Aim of the exercise: The records should be restated exactly from their first line through the line with "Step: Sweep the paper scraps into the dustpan" in it.

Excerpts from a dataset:

━━━

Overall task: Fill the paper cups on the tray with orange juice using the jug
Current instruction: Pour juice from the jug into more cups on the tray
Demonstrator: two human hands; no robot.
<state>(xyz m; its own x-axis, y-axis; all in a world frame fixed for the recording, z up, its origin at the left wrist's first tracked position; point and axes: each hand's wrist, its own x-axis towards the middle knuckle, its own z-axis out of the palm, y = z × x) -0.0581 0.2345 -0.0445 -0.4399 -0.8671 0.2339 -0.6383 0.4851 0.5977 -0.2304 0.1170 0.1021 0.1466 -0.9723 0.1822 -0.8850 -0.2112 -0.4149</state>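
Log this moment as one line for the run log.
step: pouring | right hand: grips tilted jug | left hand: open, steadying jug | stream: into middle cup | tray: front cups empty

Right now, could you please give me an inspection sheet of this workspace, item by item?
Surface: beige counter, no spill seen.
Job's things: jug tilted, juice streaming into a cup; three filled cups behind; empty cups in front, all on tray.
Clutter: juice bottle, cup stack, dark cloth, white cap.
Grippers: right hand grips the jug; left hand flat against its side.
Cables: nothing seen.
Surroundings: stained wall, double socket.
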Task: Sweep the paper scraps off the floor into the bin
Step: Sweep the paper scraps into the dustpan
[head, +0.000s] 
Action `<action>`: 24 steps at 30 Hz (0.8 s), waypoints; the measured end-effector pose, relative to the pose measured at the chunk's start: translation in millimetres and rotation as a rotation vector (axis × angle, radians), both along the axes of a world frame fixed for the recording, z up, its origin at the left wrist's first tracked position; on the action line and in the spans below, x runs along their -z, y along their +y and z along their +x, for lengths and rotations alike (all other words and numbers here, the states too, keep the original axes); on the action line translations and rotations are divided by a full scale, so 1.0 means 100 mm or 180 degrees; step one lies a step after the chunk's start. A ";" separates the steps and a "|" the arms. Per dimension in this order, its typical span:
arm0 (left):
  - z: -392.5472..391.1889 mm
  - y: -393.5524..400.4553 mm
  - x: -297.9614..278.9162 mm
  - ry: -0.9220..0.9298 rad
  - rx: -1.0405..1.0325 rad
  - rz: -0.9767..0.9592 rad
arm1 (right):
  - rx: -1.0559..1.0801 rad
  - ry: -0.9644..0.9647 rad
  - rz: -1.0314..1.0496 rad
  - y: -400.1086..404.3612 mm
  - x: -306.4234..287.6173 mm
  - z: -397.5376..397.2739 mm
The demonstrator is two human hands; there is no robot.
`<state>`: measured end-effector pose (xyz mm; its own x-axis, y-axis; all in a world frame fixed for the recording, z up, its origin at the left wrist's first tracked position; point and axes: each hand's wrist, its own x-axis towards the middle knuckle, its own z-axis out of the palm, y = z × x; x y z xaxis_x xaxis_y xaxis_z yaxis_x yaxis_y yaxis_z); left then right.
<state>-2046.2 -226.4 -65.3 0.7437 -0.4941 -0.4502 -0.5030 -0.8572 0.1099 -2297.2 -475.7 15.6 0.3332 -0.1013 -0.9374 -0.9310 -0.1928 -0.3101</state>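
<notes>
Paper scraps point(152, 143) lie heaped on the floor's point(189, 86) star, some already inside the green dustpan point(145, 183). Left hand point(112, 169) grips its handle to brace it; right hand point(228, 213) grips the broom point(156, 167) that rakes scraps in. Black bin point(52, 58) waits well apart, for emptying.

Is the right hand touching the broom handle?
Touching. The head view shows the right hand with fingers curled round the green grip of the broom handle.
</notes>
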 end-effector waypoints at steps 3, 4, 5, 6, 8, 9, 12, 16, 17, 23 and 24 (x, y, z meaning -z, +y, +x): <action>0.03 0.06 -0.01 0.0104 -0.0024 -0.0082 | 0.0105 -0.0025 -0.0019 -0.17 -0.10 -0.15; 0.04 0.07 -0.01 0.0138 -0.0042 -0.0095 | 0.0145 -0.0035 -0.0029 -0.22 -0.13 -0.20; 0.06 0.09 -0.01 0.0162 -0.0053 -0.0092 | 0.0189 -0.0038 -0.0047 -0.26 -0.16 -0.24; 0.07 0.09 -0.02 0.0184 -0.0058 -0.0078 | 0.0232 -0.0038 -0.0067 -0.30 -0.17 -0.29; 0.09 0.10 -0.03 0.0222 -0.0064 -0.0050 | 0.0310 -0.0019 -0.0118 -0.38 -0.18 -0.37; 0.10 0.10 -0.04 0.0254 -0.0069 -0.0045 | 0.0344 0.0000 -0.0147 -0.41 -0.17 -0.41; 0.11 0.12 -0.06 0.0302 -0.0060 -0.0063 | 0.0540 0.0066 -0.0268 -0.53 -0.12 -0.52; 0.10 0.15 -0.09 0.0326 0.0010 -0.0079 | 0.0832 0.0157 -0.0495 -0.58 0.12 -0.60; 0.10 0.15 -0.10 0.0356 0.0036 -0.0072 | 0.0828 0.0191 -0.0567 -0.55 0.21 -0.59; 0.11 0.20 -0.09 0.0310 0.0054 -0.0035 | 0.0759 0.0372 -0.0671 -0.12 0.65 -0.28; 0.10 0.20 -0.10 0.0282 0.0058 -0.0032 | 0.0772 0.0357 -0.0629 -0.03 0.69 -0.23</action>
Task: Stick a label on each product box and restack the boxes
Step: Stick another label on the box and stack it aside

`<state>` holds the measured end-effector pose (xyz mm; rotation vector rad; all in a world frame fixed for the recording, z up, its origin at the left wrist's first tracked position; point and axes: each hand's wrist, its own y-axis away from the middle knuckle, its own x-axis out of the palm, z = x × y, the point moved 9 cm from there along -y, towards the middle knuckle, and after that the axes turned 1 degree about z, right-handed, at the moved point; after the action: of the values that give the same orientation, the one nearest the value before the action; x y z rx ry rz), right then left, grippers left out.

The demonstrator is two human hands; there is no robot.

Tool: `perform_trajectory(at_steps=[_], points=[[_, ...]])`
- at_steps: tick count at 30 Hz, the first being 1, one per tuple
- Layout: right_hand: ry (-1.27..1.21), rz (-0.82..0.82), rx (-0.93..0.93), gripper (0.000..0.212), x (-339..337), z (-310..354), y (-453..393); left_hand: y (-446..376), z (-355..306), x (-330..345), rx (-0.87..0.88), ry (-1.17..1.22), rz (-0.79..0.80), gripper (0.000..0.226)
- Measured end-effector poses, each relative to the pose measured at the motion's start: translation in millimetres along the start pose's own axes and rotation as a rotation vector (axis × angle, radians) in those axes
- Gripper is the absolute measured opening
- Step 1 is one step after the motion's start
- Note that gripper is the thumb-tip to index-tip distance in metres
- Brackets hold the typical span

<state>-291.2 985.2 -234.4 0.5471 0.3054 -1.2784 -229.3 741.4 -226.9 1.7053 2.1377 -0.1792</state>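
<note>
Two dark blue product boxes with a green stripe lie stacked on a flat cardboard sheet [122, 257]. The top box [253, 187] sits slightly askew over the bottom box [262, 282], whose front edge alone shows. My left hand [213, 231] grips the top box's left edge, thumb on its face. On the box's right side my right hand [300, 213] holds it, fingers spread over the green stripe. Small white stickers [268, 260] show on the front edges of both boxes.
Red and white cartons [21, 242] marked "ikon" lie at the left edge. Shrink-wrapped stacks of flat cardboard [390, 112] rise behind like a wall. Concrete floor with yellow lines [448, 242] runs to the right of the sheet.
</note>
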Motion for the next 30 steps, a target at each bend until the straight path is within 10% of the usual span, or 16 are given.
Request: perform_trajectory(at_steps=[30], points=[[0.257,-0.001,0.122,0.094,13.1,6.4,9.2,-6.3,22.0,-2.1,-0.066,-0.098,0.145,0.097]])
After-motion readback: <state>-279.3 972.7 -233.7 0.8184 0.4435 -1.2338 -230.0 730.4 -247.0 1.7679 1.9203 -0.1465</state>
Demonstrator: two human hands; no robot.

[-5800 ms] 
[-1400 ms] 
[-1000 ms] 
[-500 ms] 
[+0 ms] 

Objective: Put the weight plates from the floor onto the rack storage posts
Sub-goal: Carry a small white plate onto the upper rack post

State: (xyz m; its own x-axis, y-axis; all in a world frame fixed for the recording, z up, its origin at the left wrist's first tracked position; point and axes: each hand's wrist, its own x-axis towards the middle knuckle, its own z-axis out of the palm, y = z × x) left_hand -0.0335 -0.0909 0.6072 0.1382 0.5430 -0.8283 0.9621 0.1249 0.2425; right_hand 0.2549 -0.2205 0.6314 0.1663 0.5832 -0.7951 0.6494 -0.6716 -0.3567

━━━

Task output:
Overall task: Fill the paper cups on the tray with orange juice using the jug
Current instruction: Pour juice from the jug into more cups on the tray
Demonstrator: two human hands; no robot.
<state>(xyz m; its own x-axis, y-axis; all in a world frame fixed for the recording, z up, its origin at the left wrist's first tracked position; point and axes: each hand's wrist, its own x-axis towards the middle knuckle, its own z-axis out of the palm, y = z × x) -0.0581 0.2345 -0.0445 -0.4399 -0.8671 0.2339 -0.6383 0.4851 0.5977 -0.2304 0.1170 0.1021 0.1466 -0.9723 0.1822 -0.8850 -0.2112 -0.4149</state>
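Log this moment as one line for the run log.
step: pouring | right hand: grips tilted jug | left hand: open, steadying jug | stream: into middle cup | tray: front cups empty

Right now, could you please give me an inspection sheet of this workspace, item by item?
Surface: beige counter, no spill seen.
Job's things: jug tilted, juice streaming into a cup; three filled cups behind; empty cups in front, all on tray.
Clutter: juice bottle, cup stack, dark cloth, white cap.
Grippers: right hand grips the jug; left hand flat against its side.
Cables: nothing seen.
Surroundings: stained wall, double socket.
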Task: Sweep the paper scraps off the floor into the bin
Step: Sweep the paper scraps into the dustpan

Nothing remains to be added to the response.